:: Goal of the exercise ::
Of the entries below, return exactly those lines that fall between the one containing "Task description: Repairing" and the one containing "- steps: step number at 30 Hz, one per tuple", the two end lines included.

******

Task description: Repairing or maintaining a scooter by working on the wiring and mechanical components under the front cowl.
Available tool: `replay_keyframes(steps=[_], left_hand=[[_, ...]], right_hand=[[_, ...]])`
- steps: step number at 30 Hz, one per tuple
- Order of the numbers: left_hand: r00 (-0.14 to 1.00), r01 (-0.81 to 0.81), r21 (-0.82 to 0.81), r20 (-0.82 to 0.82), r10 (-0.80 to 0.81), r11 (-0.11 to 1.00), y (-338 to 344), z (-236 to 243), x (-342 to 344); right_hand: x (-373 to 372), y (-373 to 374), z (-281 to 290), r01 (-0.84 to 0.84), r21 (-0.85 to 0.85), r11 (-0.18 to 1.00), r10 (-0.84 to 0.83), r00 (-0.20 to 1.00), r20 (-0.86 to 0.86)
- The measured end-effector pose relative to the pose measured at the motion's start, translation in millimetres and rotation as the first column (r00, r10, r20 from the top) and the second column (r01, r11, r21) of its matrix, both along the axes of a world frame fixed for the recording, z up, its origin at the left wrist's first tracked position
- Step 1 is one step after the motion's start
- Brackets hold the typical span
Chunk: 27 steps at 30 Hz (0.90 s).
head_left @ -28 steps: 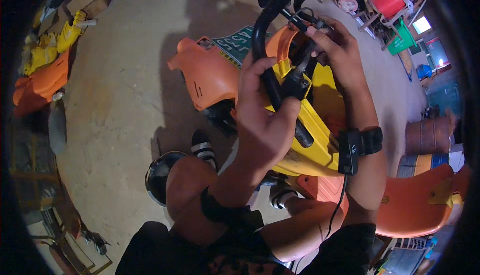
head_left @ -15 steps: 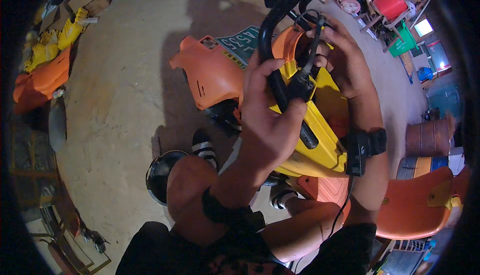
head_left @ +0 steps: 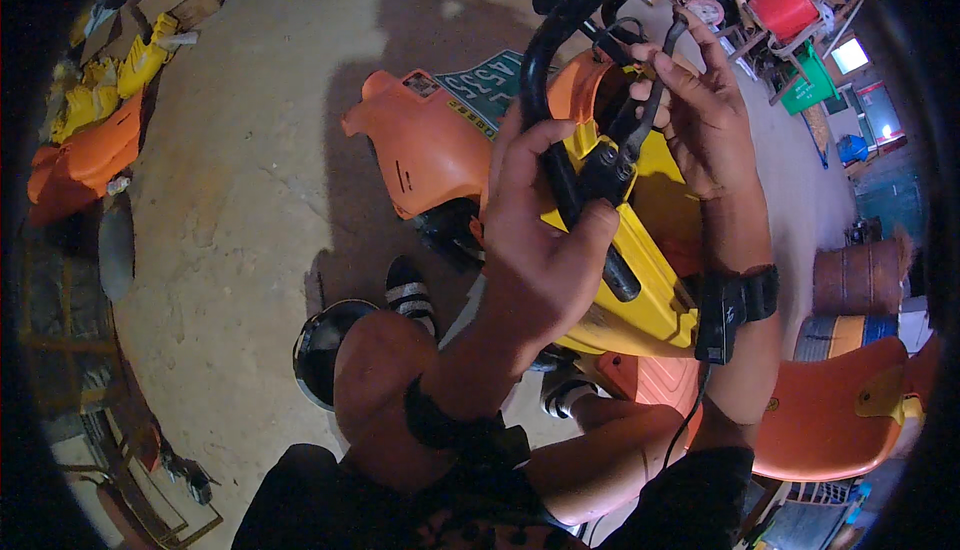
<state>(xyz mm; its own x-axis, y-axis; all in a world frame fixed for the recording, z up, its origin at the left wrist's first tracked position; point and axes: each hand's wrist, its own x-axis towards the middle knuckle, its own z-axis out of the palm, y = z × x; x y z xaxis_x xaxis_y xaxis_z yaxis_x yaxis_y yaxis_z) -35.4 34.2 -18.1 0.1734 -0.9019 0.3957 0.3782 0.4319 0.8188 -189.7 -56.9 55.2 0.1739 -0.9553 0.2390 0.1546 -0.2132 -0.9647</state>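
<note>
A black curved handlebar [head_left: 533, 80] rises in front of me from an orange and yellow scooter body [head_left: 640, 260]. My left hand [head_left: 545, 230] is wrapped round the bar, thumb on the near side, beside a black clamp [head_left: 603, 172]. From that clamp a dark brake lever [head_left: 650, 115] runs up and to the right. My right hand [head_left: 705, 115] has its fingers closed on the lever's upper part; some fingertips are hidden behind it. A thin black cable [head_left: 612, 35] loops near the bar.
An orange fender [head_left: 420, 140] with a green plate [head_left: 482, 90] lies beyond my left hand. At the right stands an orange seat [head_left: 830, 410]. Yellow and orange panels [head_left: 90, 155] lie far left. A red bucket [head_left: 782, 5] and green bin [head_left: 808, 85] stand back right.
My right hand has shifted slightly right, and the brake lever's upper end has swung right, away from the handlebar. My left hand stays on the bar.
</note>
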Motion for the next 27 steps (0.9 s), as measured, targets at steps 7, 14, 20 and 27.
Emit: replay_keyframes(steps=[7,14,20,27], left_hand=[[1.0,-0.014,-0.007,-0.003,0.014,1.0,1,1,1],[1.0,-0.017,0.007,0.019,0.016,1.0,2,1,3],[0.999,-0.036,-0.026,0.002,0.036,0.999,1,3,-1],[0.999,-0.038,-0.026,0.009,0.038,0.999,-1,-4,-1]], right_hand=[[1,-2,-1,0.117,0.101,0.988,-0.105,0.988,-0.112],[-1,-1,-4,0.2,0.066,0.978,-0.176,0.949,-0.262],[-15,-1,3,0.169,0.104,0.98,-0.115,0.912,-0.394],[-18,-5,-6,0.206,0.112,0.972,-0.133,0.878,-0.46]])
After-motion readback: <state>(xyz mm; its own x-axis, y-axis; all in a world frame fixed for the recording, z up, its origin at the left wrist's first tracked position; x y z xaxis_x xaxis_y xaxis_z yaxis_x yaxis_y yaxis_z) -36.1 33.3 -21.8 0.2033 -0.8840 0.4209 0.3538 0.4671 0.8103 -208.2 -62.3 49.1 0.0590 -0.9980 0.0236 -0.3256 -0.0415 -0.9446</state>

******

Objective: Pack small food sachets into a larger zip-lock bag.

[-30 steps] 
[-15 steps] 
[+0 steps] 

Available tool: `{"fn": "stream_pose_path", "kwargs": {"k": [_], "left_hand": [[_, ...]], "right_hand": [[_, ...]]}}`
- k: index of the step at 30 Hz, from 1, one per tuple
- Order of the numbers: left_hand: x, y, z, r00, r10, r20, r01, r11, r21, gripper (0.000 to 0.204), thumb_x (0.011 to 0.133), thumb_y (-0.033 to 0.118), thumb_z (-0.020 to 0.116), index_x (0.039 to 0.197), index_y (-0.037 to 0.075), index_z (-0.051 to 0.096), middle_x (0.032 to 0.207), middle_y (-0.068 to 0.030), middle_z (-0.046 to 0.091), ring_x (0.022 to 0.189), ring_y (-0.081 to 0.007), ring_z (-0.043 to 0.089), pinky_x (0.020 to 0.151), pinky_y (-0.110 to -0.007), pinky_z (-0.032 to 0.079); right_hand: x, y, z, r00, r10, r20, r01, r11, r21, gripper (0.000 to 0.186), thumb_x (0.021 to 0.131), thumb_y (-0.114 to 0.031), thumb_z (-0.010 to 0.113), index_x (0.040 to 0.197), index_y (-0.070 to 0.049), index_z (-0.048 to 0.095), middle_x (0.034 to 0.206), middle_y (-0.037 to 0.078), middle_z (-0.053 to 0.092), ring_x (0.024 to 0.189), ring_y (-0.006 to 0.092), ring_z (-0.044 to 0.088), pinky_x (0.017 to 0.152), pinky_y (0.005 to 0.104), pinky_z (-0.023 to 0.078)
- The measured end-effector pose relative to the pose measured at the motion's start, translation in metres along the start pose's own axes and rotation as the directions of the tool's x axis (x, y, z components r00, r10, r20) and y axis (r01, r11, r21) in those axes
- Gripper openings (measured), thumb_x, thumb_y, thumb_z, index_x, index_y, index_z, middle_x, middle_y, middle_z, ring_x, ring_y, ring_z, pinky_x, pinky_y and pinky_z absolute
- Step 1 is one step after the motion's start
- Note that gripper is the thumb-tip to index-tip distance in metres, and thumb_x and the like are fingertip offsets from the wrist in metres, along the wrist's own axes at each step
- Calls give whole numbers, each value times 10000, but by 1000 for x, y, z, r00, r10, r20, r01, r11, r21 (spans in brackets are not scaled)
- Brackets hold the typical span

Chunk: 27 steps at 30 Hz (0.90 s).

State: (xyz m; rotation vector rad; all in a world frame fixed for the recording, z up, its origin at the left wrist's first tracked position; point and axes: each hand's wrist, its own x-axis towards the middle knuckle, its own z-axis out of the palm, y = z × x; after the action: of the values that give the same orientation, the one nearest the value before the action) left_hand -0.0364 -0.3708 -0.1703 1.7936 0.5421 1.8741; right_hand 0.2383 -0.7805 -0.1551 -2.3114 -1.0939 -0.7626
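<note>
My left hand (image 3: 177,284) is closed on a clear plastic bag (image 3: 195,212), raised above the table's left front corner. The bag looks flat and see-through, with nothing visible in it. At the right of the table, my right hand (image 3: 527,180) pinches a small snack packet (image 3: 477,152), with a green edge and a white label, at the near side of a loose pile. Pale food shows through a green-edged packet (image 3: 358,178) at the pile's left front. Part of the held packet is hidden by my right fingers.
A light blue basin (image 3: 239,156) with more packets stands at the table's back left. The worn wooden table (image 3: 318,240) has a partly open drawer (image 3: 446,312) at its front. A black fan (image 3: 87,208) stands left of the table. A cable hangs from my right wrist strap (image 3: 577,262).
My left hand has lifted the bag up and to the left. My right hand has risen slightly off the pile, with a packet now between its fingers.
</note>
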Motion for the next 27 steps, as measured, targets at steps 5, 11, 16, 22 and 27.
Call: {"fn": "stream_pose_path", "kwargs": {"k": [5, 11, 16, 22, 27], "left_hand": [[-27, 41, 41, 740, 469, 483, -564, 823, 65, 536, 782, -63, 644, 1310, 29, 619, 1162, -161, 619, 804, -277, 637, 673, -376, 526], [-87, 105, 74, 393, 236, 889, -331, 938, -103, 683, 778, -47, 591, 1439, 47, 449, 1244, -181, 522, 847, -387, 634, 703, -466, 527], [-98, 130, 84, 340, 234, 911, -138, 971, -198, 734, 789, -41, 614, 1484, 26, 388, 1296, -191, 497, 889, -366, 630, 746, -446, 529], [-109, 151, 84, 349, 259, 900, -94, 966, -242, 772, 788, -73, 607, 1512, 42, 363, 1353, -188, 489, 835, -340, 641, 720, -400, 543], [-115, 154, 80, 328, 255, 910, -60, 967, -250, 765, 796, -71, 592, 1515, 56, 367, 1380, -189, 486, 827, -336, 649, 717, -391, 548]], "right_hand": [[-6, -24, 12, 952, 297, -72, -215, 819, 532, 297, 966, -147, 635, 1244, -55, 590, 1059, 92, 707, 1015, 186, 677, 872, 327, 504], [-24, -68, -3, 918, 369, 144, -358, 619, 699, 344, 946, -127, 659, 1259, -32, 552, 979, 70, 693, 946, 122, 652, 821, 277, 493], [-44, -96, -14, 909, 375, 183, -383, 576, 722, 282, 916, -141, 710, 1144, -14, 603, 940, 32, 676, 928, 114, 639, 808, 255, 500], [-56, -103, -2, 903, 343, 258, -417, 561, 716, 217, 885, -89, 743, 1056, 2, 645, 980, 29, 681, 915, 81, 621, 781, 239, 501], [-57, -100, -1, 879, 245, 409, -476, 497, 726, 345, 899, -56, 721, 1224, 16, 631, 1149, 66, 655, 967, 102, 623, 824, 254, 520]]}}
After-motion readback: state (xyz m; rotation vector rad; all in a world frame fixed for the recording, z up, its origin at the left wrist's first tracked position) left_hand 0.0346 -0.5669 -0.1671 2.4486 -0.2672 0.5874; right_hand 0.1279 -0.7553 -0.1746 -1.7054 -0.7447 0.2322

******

:: Reply ::
Task description: Repairing or maintaining a scooter by working on the wiring and mechanical components under the front cowl.
Available tool: `replay_keyframes(steps=[_], left_hand=[[_, ...]], right_hand=[[_, ...]])`
- steps: step number at 30 Hz, one per tuple

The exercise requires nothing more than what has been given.